[Start of section]

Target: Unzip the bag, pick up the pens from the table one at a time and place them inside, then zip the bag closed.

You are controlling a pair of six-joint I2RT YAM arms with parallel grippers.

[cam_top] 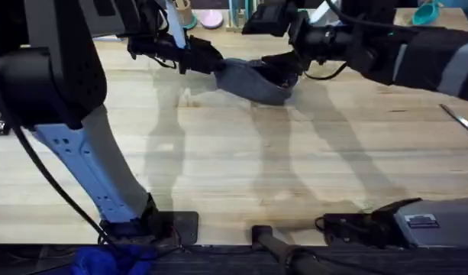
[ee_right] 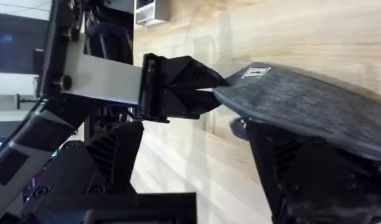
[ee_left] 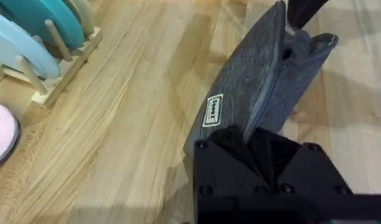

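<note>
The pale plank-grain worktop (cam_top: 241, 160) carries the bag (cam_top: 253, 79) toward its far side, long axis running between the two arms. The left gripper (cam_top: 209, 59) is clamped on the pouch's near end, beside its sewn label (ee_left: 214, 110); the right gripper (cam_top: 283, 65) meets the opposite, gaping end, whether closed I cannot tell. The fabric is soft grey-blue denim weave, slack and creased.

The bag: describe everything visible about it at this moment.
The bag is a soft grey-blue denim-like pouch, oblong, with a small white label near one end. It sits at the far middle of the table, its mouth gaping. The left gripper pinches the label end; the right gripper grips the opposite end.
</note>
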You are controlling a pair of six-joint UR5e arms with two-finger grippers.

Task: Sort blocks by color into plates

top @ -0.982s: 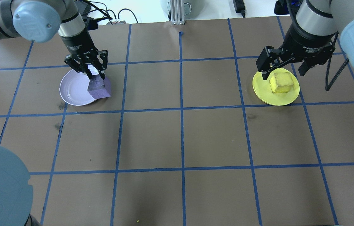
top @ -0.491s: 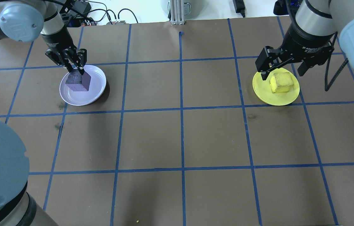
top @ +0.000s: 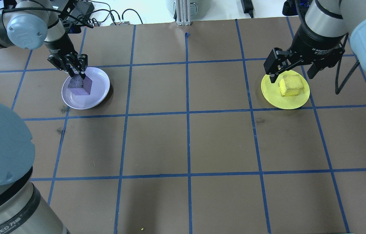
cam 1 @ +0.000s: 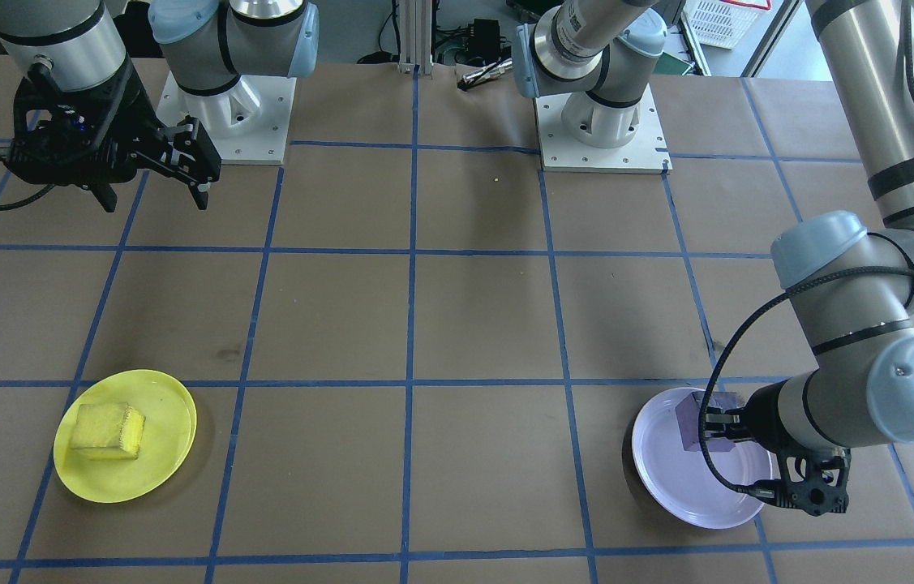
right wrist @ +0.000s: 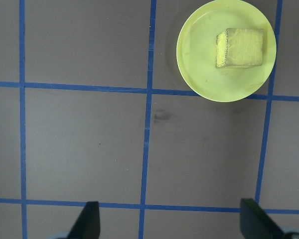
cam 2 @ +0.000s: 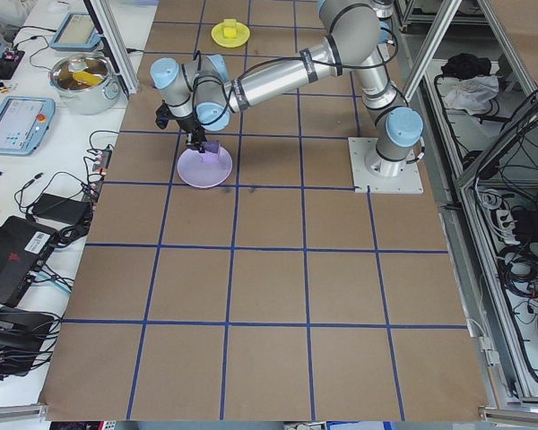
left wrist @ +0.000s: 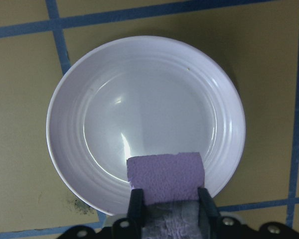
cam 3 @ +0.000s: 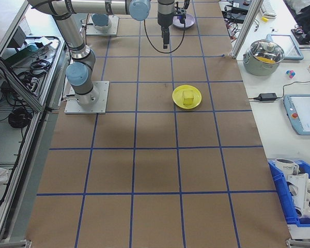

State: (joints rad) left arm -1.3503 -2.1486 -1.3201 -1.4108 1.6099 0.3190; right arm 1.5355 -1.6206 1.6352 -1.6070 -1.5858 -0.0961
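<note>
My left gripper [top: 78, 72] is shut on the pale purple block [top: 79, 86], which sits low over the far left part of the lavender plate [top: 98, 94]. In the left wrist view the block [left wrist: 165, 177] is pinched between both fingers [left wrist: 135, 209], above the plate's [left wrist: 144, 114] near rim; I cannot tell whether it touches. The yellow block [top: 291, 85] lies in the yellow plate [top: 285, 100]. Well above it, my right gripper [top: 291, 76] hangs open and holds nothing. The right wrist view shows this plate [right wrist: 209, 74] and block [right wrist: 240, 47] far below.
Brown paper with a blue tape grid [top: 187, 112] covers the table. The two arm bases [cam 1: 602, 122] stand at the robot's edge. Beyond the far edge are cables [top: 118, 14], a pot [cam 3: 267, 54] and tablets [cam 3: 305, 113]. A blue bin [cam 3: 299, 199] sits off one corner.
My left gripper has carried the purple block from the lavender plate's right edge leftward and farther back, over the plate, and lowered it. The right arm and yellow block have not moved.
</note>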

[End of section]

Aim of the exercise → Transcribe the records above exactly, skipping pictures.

Response for this exercise →
Target: Unzip the bag, pick up the pens from the table one at a time and place them inside, then zip the bag closed.

You are controlling a pair of six-joint I2RT YAM arms with parallel grippers.

[cam_top] 
[ee_right] 
[ee_left] 

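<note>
The pale plank-grain worktop (cam_top: 241, 160) carries the bag (cam_top: 253, 79) toward its far side, long axis running between the two arms. The left gripper (cam_top: 209, 59) is clamped on the pouch's near end, beside its sewn label (ee_left: 214, 110); the right gripper (cam_top: 283, 65) meets the opposite, gaping end, whether closed I cannot tell. The fabric is soft grey-blue denim weave, slack and creased.

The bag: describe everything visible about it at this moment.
The bag is a soft grey-blue denim-like pouch, oblong, with a small white label near one end. It sits at the far middle of the table, its mouth gaping. The left gripper pinches the label end; the right gripper grips the opposite end.
</note>
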You are controlling a pair of six-joint UR5e arms with two-finger grippers.

Task: Sort blocks by color into plates

top @ -0.982s: 
top @ -0.491s: 
top @ +0.000s: 
cam 1 @ +0.000s: 
right wrist @ +0.000s: 
cam 2 @ +0.000s: 
left wrist @ +0.000s: 
cam 3 @ +0.000s: 

State: (joints rad) left arm -1.3503 -2.1486 -1.3201 -1.4108 1.6099 0.3190; right arm 1.5355 -1.6206 1.6352 -1.6070 -1.5858 -0.0961
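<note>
My left gripper [top: 78, 72] is shut on the pale purple block [top: 79, 86], which sits low over the far left part of the lavender plate [top: 98, 94]. In the left wrist view the block [left wrist: 165, 177] is pinched between both fingers [left wrist: 135, 209], above the plate's [left wrist: 144, 114] near rim; I cannot tell whether it touches. The yellow block [top: 291, 85] lies in the yellow plate [top: 285, 100]. Well above it, my right gripper [top: 291, 76] hangs open and holds nothing. The right wrist view shows this plate [right wrist: 209, 74] and block [right wrist: 240, 47] far below.
Brown paper with a blue tape grid [top: 187, 112] covers the table. The two arm bases [cam 1: 602, 122] stand at the robot's edge. Beyond the far edge are cables [top: 118, 14], a pot [cam 3: 267, 54] and tablets [cam 3: 305, 113]. A blue bin [cam 3: 299, 199] sits off one corner.
My left gripper has carried the purple block from the lavender plate's right edge leftward and farther back, over the plate, and lowered it. The right arm and yellow block have not moved.
</note>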

Work on this exercise has concluded.